It is difficult to infer adrenal insufficiency in HD patients by subjective symptoms and images of the adrenal glands. Adrenal insufficiency correlates with nutritional and inflammatory status, and the levels of serum cholinesterase and plasma ferritin might reflect their corresponding status.

Adrenal insufficiency is a life-threatening condition that occurs secondary to impaired secretion of adrenal glucocorticoid and mineralocorticoid hormones. This condition can be caused by primary destruction or dysfunction of the adrenal glands or impairment of the hypothalamic-pituitary-adrenal axis [1, 2]. Adrenal insufficiency causes abnormal symptoms such as general fatigue and appetite loss, abnormal signs such as hypotension, and abnormal laboratory findings such as hypoglycemia, eosinophilia, and electrolyte disorders such as hypercalcemia [1, 2]. Although adrenal insufficiency has been described in hemodialysis (HD) patients, reports are rare and diverse [3, 4]. In addition, HD patients frequently experience abnormal subjective symptoms, signs, and laboratory test results similar to adrenal insufficiency.

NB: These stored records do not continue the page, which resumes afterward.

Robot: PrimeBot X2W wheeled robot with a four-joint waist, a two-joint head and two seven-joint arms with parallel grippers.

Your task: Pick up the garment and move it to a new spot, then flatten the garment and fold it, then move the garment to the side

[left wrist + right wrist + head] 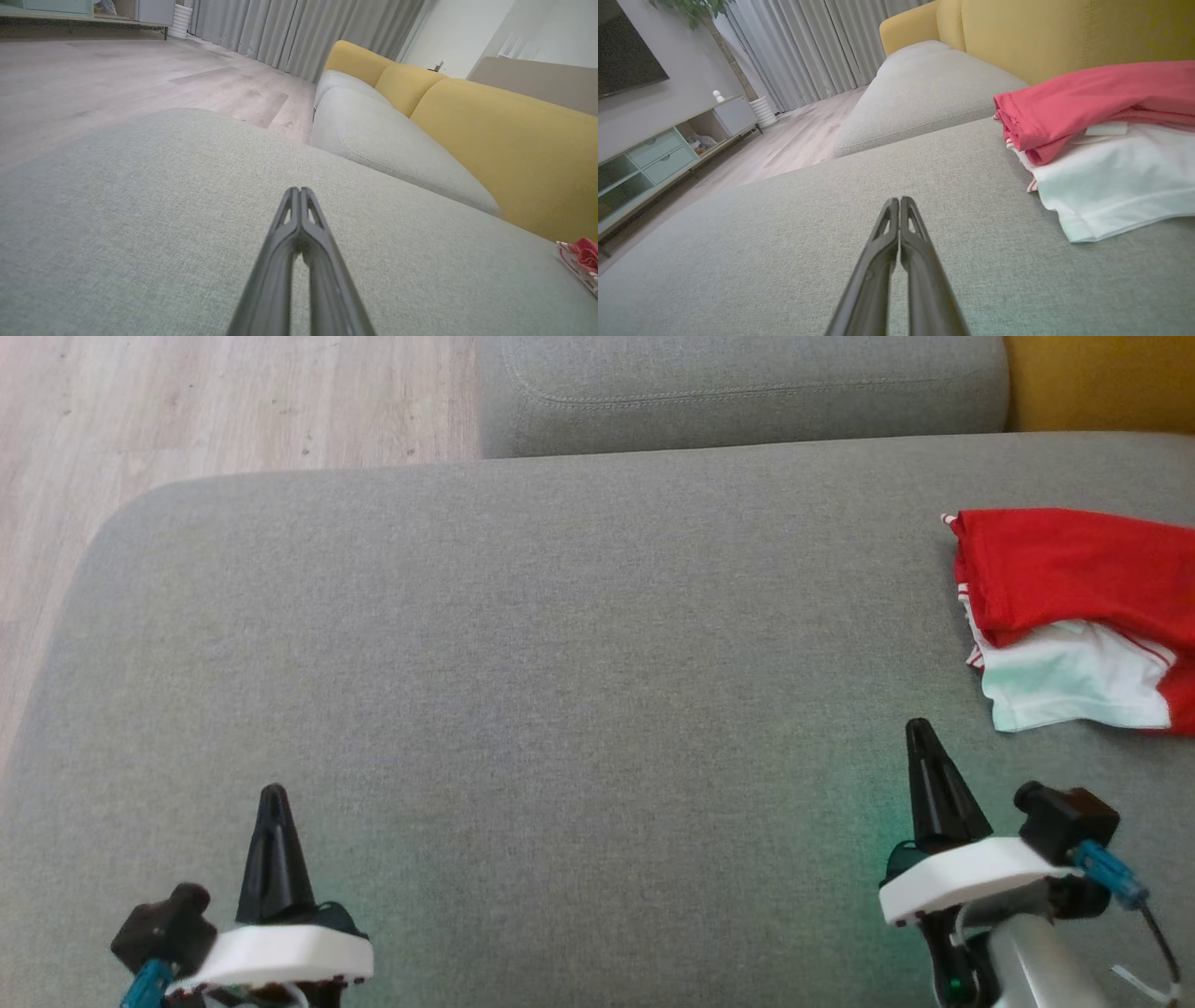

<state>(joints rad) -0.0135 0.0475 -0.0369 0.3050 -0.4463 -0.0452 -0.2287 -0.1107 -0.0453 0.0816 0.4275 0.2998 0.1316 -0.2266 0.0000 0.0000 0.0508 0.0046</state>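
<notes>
The garment is red and white and lies bunched at the right edge of the grey cushion; its red part drapes over the white part. A corner of the garment shows in the left wrist view at the far right. My right gripper is shut and empty, hovering just in front and to the left of the garment. At the lower left my left gripper is shut with nothing in it, far from the garment. Both pairs of fingers meet at the tips.
A second grey cushion lies beyond the far edge, with a yellow backrest at the top right. Wooden floor runs along the left. A low cabinet and curtains stand across the room.
</notes>
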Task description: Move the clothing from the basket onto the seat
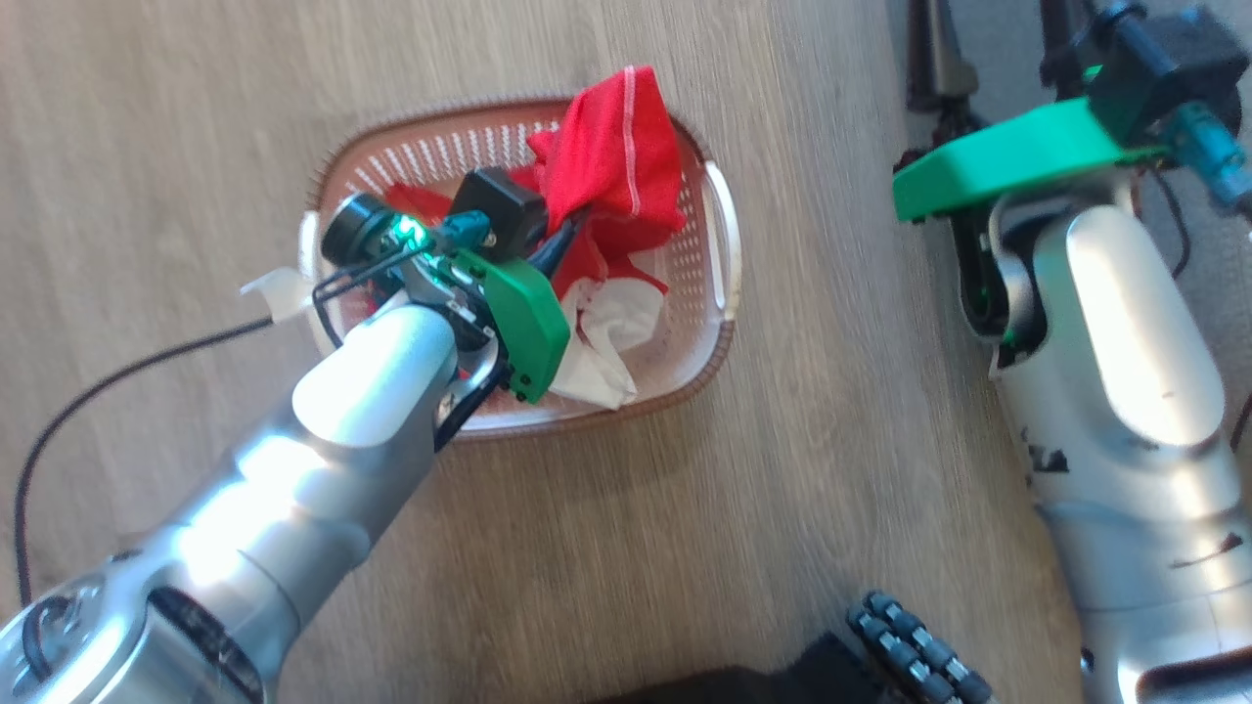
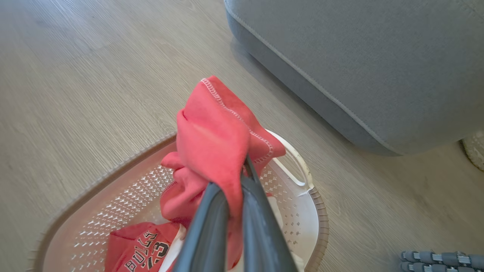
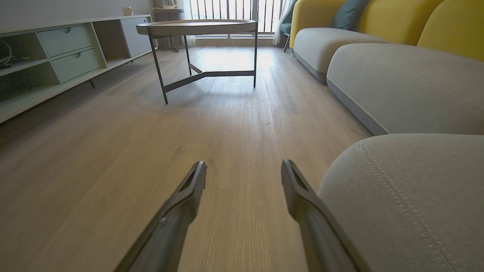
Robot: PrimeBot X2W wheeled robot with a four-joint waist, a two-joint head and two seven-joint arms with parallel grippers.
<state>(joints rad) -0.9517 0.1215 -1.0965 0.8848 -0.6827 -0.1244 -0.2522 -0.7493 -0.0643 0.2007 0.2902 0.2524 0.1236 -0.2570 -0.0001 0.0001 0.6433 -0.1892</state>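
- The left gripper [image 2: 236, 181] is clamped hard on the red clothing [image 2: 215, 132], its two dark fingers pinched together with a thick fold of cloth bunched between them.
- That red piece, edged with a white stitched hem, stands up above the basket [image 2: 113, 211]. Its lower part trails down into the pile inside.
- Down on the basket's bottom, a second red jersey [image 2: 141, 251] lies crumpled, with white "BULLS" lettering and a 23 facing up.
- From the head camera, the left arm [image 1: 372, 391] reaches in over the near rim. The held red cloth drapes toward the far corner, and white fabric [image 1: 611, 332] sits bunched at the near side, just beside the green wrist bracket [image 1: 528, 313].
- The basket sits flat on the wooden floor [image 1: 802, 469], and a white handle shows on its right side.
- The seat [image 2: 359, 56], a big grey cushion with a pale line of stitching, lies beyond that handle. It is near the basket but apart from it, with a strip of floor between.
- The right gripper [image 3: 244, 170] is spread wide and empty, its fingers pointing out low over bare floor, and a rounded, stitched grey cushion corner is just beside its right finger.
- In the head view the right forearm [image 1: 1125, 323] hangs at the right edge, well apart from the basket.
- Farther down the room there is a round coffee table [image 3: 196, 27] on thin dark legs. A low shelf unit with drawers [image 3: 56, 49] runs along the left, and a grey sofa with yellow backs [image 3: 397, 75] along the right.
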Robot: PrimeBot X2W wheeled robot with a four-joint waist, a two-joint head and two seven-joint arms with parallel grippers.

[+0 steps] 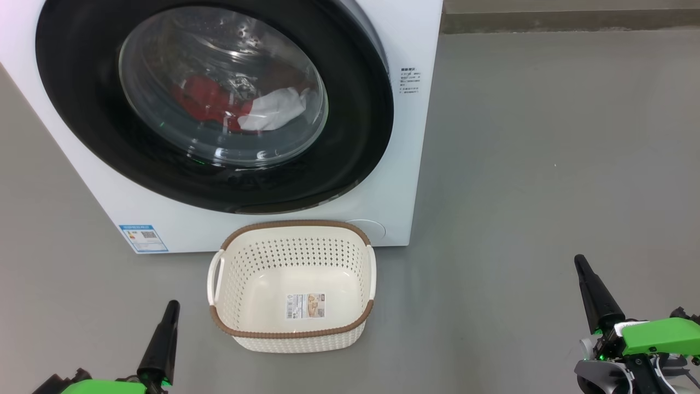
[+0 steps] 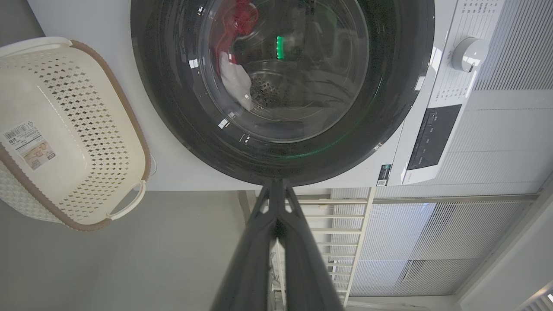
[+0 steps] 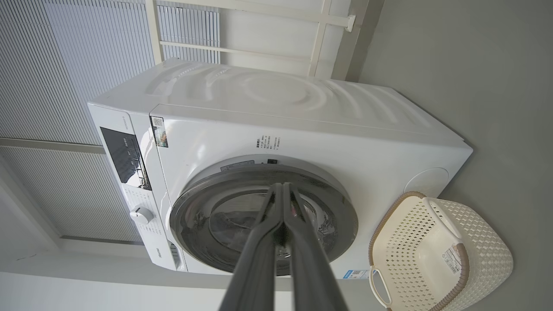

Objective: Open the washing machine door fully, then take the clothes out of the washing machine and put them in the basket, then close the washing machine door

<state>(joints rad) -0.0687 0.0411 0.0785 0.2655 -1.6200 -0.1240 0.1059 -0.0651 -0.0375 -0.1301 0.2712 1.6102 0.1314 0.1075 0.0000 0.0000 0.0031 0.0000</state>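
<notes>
The white washing machine (image 1: pixel 407 109) stands ahead with its round black-rimmed door (image 1: pixel 82 109) lying flat against the front. Through the glass I see red and white clothes (image 1: pixel 219 104) in the drum. The cream basket (image 1: pixel 246 257) with a brown rim sits on the floor just in front of the machine, holding nothing but its paper label. My left gripper (image 1: pixel 169 312) is at the lower left, shut and holding nothing. At the lower right, my right gripper (image 1: pixel 582 271) is likewise shut with nothing in it. Both are well short of the door (image 2: pixel 173 108) (image 3: pixel 194 207).
Grey floor (image 1: pixel 547 164) stretches to the right of the machine. A control panel with a white dial (image 2: pixel 468 52) sits along the machine's top. Pale slatted panels and a white rail frame (image 2: pixel 358 224) stand beside the machine. A blue label (image 1: pixel 143 238) marks its lower left corner.
</notes>
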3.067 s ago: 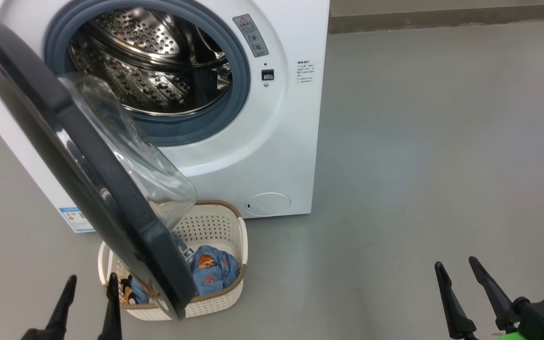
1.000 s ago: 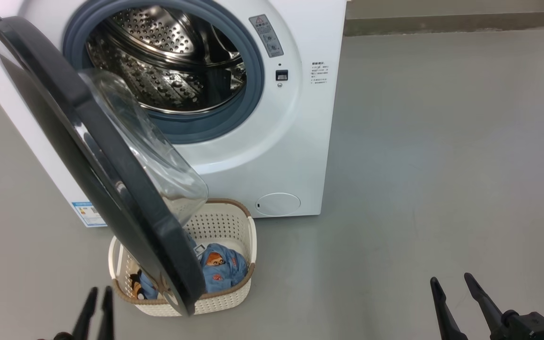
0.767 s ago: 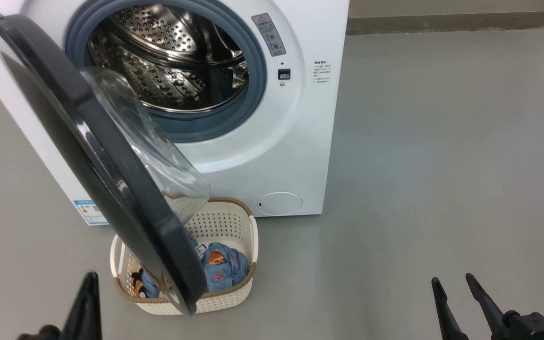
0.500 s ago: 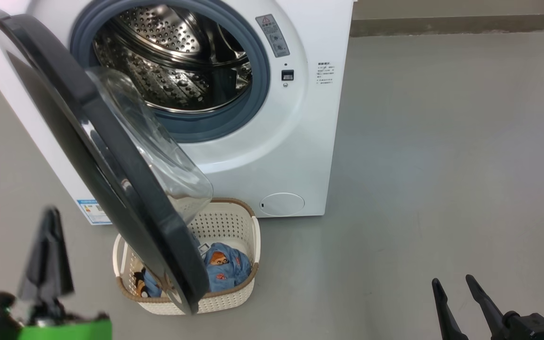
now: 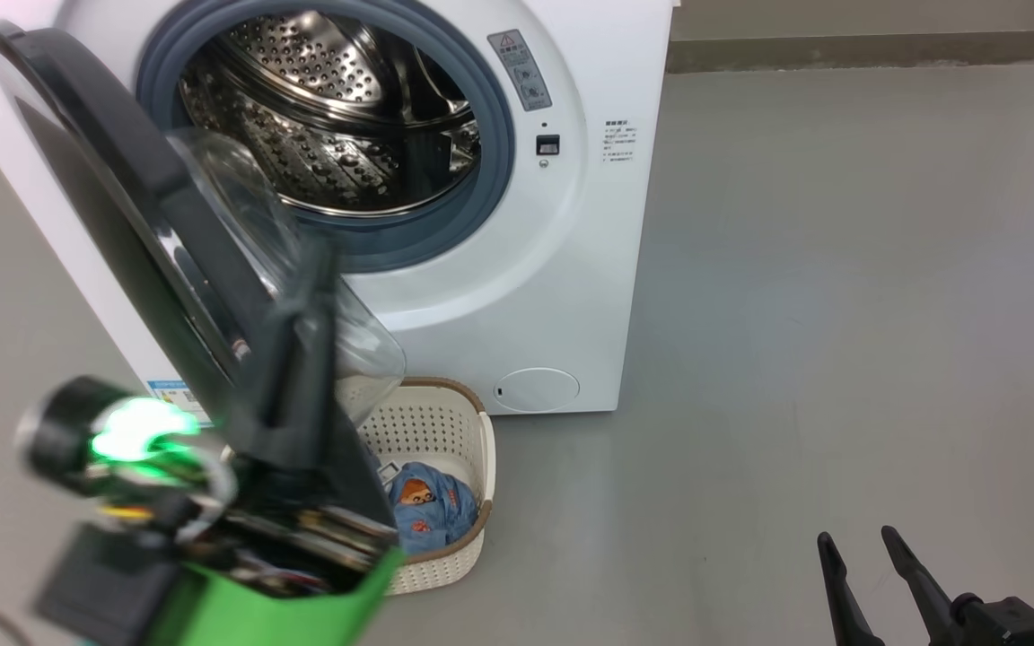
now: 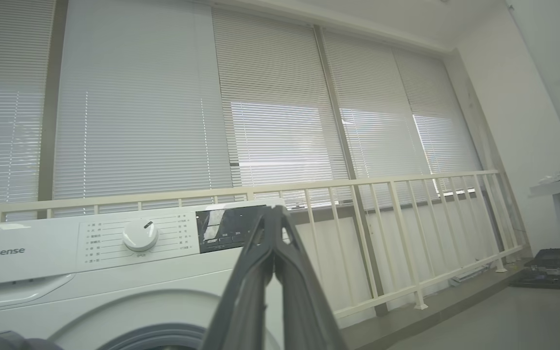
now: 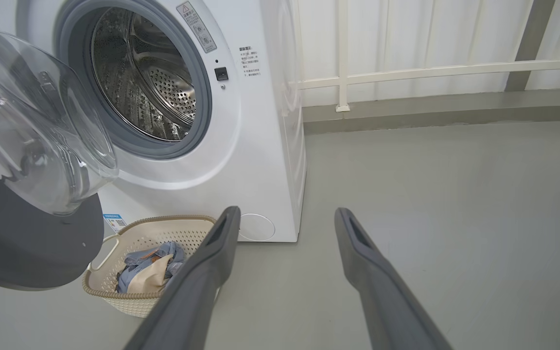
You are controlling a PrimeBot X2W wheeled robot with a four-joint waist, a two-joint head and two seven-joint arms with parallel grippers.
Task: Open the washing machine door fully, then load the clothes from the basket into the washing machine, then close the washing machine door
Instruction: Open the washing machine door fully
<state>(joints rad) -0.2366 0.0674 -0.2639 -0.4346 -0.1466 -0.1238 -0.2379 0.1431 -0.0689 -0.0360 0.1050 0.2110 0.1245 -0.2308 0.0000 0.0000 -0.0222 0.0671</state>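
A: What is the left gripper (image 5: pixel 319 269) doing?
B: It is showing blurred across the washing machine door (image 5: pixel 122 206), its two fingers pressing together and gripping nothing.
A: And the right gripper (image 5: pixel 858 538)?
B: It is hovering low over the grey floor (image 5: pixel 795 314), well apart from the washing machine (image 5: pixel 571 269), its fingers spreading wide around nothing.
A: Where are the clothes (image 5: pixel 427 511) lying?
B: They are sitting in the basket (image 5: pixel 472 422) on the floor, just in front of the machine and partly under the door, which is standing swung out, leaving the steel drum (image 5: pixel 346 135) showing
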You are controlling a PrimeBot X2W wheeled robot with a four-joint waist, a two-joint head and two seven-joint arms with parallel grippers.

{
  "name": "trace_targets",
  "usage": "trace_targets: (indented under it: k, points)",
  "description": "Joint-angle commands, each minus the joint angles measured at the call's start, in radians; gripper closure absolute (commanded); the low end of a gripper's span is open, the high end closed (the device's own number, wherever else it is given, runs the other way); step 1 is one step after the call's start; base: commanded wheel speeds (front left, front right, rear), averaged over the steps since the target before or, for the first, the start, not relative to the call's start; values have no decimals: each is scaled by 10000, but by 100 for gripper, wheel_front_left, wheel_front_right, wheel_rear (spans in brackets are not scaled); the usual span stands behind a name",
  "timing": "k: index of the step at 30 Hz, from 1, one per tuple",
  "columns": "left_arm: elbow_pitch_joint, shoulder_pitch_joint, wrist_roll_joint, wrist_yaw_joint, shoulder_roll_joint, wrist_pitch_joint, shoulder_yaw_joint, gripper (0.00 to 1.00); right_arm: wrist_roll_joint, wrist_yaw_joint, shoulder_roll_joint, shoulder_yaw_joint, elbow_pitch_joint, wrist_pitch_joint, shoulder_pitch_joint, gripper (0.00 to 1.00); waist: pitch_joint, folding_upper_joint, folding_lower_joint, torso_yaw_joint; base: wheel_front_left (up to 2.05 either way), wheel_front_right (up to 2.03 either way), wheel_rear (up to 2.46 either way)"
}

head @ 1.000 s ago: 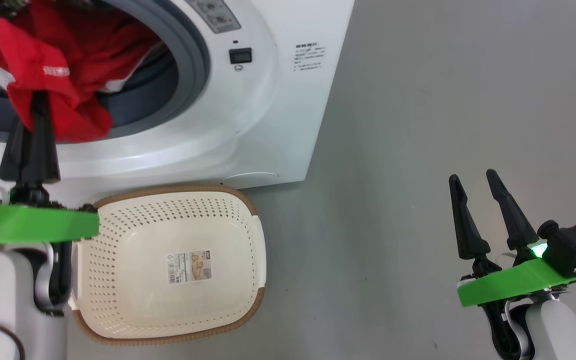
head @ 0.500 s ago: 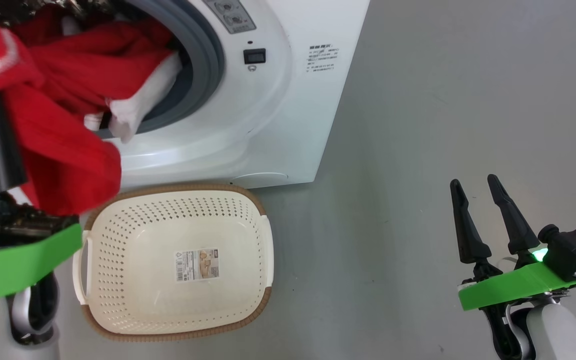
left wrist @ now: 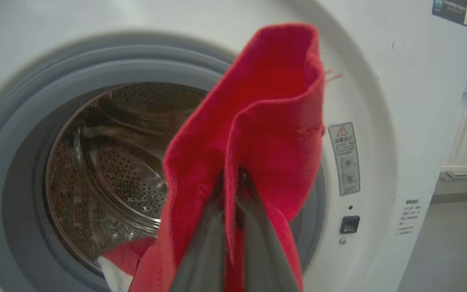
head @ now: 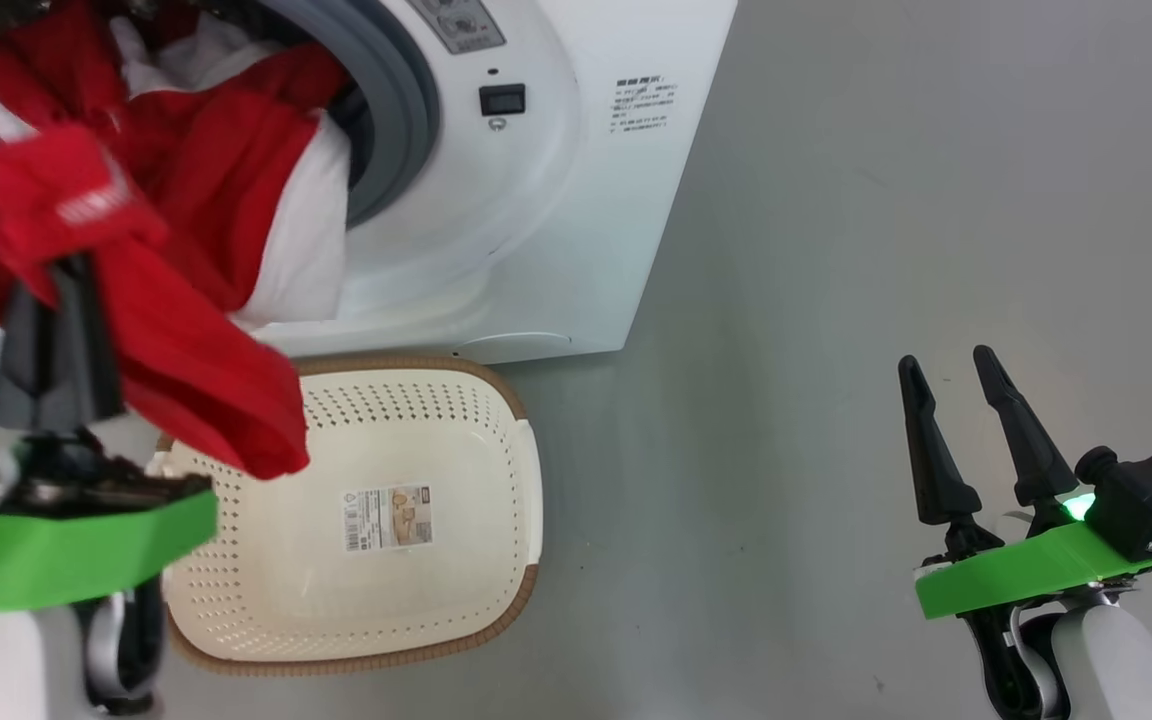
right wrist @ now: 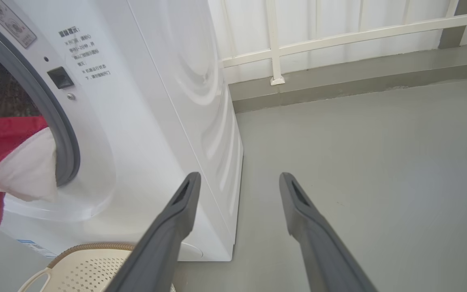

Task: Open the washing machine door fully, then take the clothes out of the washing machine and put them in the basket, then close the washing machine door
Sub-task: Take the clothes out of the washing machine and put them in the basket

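Clothes point(head: 196, 380) hang from my left pincer point(head: 71, 275), whose two dark fingers point(left wrist: 201, 243) are pressed together on a fold of the red fabric. In the left wrist view that fold stands up above the tips and drapes down both sides of them. In the head view the held piece droops over the corner of the basket point(head: 496, 470) that lies nearest the washing machine point(head: 556, 200), on my left. I cannot tell whether it touches the rim.

More red and white cloth trails back from my grip into the machine's mouth. It spills over the lower lip of the grey gasket point(left wrist: 14, 162) and down the white front. Behind it the perforated steel drum point(left wrist: 128, 174) shows.

The basket stands on the grey floor point(head: 886, 200) just in front of the machine's base, with its far edge close against it. A barcode sticker point(head: 386, 518) shows on its bottom.

My right pincer point(head: 946, 355) hovers over the floor well to the right of the basket. Its jaws are spread wide and hold nothing. In the right wrist view they point towards the machine's right front corner.
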Motion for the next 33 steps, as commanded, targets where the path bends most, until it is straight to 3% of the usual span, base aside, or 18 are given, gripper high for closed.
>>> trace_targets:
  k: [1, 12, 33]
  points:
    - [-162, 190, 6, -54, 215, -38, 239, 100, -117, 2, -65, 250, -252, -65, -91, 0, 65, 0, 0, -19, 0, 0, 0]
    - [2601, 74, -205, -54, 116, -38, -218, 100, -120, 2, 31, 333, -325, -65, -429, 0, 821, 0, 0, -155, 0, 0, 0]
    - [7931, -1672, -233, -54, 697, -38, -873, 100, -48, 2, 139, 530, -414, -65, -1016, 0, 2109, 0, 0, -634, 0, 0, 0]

Barton et al. reported that dialysis-related amyloid depositions were found in 26 out of 30 adrenal glands in an autopsy study of 15 HD patients [5]. However, Mazanec et al. reported that a patient receiving HD for 15 years developed systemic amyloidosis of ß2 microglobulin. In the report, although noticeable depositions of amyloid were present in the myocardium, intervertebral discs, joint cartilages, and tendon, less conspicuous amounts were present in the blood vessel walls in the adrenal glands [6]. In this way, it is not known whether dialysis patients tend to have amyloid deposition in the adrenal gland and that amyloid deposition causes adrenal insufficiency.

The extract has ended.